OASIS Mailing List ArchivesView the OASIS mailing list archive below
or browse/search using MarkMail.

 


Help: OASIS Mailing Lists Help | MarkMail Help

virtio-dev message

[Date Prev] | [Thread Prev] | [Thread Next] | [Date Next] -- [Date Index] | [Thread Index] | [List Home]


Subject: Re: [virtio-dev] [PATCH v8] virtio_net: support for split transport header


On Fri, 23 Sep 2022 06:44:54 -0400, "Michael S. Tsirkin" <mst@redhat.com> wrote:
> On Fri, Sep 23, 2022 at 02:57:27PM +0800, Xuan Zhuo wrote:
> > > > > Michael doesn't want to use desc chain, it's not just a performance issue. In an
> > > > > early email, he mentioned that desc chain may be abandoned in the future. So we
> > > > > have been trying not to rely on desc chain.
> > > >
> > > > This seems to be a very large change which seems a little bit too
> > > > early to be considered.
> > >
> > > I'd like to put it in other terms. Fundamentally devices are not
> > > supposed to talk about descriptors at all. Descriptors are
> > > a way to describe buffers, and devices should all work in terms
> > > of buffers. I am working on cleaning up the spec from confusion
> > > and terminology mixups. We have several major sources all over the spec:
> > > - descriptor/buffer used inconsistently
> > > - feature negotiated/offered used inconsistently
> > > - field exists/valid used inconsistently
> > >
> > > My way to address the first issue is to make sure devices all work
> > > with buffers. And buffers are described by descriptors (makes sense,
> > > right?) and made available to device by driver and used by device.
> >
> > Can we try to keep desc info? I think it's a very important feature for
> > virtio-net, and many NICs are designed based on this.
> >
> > Our current solutions B and C will waste a lot of memory. If the page occupied
> > by the header can be quickly reclaimed, then we have to do a copy in the driver.
>
> Not sure I understand. Can you explain?

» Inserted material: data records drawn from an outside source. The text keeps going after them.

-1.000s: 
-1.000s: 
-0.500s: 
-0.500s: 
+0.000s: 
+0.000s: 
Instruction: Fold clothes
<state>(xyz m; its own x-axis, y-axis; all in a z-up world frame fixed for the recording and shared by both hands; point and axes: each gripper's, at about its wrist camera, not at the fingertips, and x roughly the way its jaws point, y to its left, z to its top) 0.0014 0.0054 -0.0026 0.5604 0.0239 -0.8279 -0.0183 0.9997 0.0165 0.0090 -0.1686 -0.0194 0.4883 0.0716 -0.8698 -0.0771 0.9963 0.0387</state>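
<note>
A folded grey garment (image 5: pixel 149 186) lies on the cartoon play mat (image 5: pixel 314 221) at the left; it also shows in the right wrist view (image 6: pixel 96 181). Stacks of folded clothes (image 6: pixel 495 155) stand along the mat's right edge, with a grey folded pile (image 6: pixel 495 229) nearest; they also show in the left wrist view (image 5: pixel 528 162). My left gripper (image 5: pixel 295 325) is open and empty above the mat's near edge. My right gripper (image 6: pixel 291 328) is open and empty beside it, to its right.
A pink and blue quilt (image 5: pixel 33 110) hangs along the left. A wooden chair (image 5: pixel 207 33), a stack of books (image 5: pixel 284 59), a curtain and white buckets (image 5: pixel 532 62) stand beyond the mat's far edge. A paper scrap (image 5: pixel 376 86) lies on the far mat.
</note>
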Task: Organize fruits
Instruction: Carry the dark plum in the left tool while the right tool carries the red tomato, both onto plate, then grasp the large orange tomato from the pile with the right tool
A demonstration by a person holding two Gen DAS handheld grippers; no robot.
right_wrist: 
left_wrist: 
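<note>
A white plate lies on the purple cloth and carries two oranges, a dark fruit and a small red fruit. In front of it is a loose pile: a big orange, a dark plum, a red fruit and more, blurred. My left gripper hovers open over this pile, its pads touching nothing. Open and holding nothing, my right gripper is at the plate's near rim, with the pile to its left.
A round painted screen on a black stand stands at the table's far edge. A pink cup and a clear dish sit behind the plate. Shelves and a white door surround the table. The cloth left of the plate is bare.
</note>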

For example B, we allocate two consecutive pages, the second page is used for
payload. The first page is used to reserve the header. The first page is too
wasteful, 4k of space, only the header is saved. In this way, we can copy away
the data of the first page, so that the first page can be quickly reclaimed.

Why two consecutive pages? The payload achieves page alignment, and there is
still some space in front of the page, so we must allocate two connected pages.

>
> > >
> > > The advantage of this is layering - we can change the way buffers
> > > are passed around without changing devices. And, it matches
> > > the virtio API nicely.
> > >
> > > Existing devices are all fine with this - they do not pass any
> > > information in the descriptor. Yes, this seems like an option to
> > > pass some information around, but I am not convinced it is worth
> > > the layering violation.
> > >
> > > By comparison, ability to write data at an offset seems generally
> > > useful, in particular we have a very old issue even without
> > > the split header feature where with mergeable buffers
> > > if we attempt to align the data in the 1st buffer at a cache line
> > > boundary by adding an offset before ETH header, then when it spills
> > > over to the second buffer it will be misaligned there. Wastes
> > > an extra cache line for such packets. Offsets can allow fixing this.
> > >
> >
> > Scheme B In addition to the memory problem, under this scheme, if we want to
> > implement tcp zerocopy, then we must apply for two consecutive pages for a
> > buffer. The second page is used to place the payload. The first is used to place
> > the header.
>
>
> I just don't understand why there would be a difference. Explanation?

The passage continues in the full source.